What are the parameters for feedback?
The process of giving feedback can very quickly become a vague activity. Before you invite people to participate in the 360 feedback process, share a set of feedback guidelines with everyone who is participating. That way, they know what to say, what they shouldn’t say, how they should frame the feedback, what phrases they should avoid etc.
Are your employees primed for the process?
There’s no point to a 360 feedback program if your employees aren’t ready for the feedback process. To prep them for the process, explain the objective behind the program, what you hope to achieve, what they will gain from the process and what happens after the program. Only when employees are invested in a feedback program and know what to expect can a 360 feedback process be effective and successful.
From whom all would you like to collect feedback?
Some organizations prefer to just collect from an employee’s peers. Others might prefer to also collect it from managers in addition to peers. There’s a third subset of organizations who might also want to collect feedback from external clients, vendors etc. The more people are included in the process, the more important it is to keep everyone on the same page with regard to the 360 feedback process.

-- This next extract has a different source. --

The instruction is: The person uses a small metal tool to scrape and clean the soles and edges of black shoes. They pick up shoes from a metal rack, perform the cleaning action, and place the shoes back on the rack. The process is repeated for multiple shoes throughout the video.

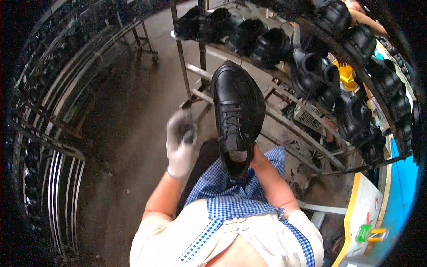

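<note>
A black lace-up shoe is held up in front of me, toe pointing away and its opening toward my body. My right hand grips it from the right side near the heel; most of its fingers are hidden behind the shoe. To the left of the shoe and apart from it is my left hand, in a pale glove with dark patches. Its fingers look bent but are smeared by motion, so whether anything is in them is unclear.
A metal rack with several black shoes curves along the far and right sides. More racking stands at left. At lower right is a white board with a yellow edge, near a green object. Another person's arm shows at upper right.
</note>
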`<act>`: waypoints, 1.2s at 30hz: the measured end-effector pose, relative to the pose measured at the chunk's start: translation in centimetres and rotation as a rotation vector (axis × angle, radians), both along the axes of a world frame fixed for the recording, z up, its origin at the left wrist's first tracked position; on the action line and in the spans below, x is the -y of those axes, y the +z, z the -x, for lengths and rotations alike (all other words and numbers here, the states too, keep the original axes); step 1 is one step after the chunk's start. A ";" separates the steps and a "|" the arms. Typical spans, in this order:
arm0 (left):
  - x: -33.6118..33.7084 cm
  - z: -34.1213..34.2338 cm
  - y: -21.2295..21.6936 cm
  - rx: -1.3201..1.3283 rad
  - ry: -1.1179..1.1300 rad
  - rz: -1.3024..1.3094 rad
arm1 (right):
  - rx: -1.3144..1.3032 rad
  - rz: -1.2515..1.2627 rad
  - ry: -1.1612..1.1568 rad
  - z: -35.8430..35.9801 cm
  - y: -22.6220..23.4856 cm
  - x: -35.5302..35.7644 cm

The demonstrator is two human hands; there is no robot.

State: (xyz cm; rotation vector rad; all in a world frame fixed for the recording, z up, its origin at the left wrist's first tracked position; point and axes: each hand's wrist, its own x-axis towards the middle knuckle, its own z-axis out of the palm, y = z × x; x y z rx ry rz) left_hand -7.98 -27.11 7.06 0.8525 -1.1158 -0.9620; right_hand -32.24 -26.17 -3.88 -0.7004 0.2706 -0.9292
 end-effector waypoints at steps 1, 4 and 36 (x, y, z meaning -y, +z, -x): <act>0.7 0.2 0.9 -0.133 -0.099 -0.036 | -0.030 -0.051 0.025 0.3 -0.6 -0.9; 3.5 1.0 1.5 -0.162 -0.332 -0.085 | -0.399 -0.046 0.156 3.7 -7.0 -1.8; 1.3 3.8 2.4 -0.211 -0.180 -0.097 | -1.401 0.872 -0.642 6.6 18.3 -6.2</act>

Custom templates or generic templates?
You can choose to use generic, broadly appropriate templates for every one across the organization or you can choose to use department or job designation specific templates. If you choose to use custom templates, you can then add competencies based on an employee’s job title. Software like Engagedly help you add competencies based on job titles for 360 feedback templates. Generic templates are good if you have a small organization where everyone does more or less the same kind of work. Custom templates are a good fit for organizations that have a large number of departments or employees who do very specific kinds of work.
Is the process going to be anonymous?
The call to make a 360 feedback process anonymous rests on the leaders of an organization. To be fair, anonymity can be a double-edged sword. On one hand, more employees might be willing to participate in an 360 feedback process because it is anonymous. On the other hand, there’s going to be some anonymous feedback that employees or managers might not agree with.
What happens after the feedback cycle? How do you propose to use the information you have received?
This is the most important aspect of the 360 feedback process. In a good 360 feedback process, all the feedback received is shared with the employee and then their skills and gaps are discussed so that employees can focus on their development. Hoarding the information from a process benefits no one and just serves to make employees suspicious.